# Work instruction:
What you return must match the material exactly, with every line present.
━━━━━ Dataset section ━━━━━
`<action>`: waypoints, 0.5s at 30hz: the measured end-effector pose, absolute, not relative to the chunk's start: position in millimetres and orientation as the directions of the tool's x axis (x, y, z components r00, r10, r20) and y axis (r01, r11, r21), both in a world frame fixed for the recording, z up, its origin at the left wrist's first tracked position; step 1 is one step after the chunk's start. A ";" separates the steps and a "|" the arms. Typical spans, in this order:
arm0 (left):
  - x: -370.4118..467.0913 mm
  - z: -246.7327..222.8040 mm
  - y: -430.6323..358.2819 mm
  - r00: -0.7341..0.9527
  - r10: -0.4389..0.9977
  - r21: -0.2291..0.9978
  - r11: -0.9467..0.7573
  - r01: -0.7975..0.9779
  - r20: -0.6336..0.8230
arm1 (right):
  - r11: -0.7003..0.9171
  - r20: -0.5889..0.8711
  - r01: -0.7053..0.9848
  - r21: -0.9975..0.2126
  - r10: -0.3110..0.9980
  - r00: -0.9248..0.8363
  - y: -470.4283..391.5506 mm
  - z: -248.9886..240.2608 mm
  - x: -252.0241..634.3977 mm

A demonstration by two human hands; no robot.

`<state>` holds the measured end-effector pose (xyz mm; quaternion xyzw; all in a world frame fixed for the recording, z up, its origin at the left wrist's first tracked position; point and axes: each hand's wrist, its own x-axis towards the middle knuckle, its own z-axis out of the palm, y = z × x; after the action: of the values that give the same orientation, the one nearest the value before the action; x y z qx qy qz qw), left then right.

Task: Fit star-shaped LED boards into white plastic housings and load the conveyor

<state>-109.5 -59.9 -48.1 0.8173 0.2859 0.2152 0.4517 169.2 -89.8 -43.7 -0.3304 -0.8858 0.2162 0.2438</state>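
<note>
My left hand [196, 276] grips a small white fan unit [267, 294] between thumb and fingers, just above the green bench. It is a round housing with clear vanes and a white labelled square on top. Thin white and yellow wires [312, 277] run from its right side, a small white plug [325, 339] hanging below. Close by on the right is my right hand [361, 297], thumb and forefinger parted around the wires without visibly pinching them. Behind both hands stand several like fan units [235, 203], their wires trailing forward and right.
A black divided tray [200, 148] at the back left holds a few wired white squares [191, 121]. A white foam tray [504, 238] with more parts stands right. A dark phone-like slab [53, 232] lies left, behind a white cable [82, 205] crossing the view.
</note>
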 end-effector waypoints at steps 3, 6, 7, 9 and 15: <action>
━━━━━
# Answer to this task:
`<action>`: waypoints, 0.5s at 30hz: the measured end-effector pose, absolute, not relative to the chunk's start: position in millimetres and orientation as the directions of the tool's x axis (x, y, z components r00, r10, r20) and y axis (r01, r11, r21), both in a world frame fixed for the recording, z up, its origin at the left wrist's first tracked position; step 1 is one step after the chunk's start. A ";" separates the steps and a "|" the arms. Typical spans, in this order:
arm0 (left):
  - x: -370.4118..467.0913 mm
  - z: -246.7327..222.8040 mm
  - y: -430.6323..358.2819 mm
  - r00: -0.7341..0.9527
  - r10: -0.4389..0.9977
  - r21: -0.2291..0.9978
  - r11: -0.9467..0.7573
  - r01: -0.7975..0.9779
  - r20: -0.6336..0.8230
arm1 (right):
  - r11: -0.7003..0.9171
  - r20: -0.5889..0.8711
  - r01: -0.7053..0.9848
  - r21: -0.9975..0.2126
  - r10: -0.3110..0.9980
  - r00: -0.9248..0.8363
  - y: -470.4283..391.5506 mm
  - z: -248.9886..240.2608 mm
  - x: -252.0241..634.3977 mm

A demonstration by two human hands; no robot.

`<state>` holds the measured end-effector pose (xyz mm; quaternion xyzw; all in a world frame fixed for the recording, z up, its origin at the left wrist's first tracked position; point and axes: each hand's wrist, its own x-axis towards the middle knuckle, its own z-axis out of the palm, y = z × x; after the action: of the values that give the same orientation, the one nearest the value before the action; x y z qx qy qz qw), left then right.

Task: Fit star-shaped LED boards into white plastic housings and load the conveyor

<state>-109.5 -59.9 -48.1 0.8173 0.2859 0.2152 0.4517 169.2 -89.8 -43.7 -0.3304 -0.8858 0.2162 0.2438</state>
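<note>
My left hand [196, 276] grips a small white fan unit [267, 294] between thumb and fingers, just above the green bench. It is a round housing with clear vanes and a white labelled square on top. Thin white and yellow wires [312, 277] run from its right side, a small white plug [325, 339] hanging below. Close by on the right is my right hand [361, 297], thumb and forefinger parted around the wires without visibly pinching them. Behind both hands stand several like fan units [235, 203], their wires trailing forward and right.
A black divided tray [200, 148] at the back left holds a few wired white squares [191, 121]. A white foam tray [504, 238] with more parts stands right. A dark phone-like slab [53, 232] lies left, behind a white cable [82, 205] crossing the view.
</note>
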 end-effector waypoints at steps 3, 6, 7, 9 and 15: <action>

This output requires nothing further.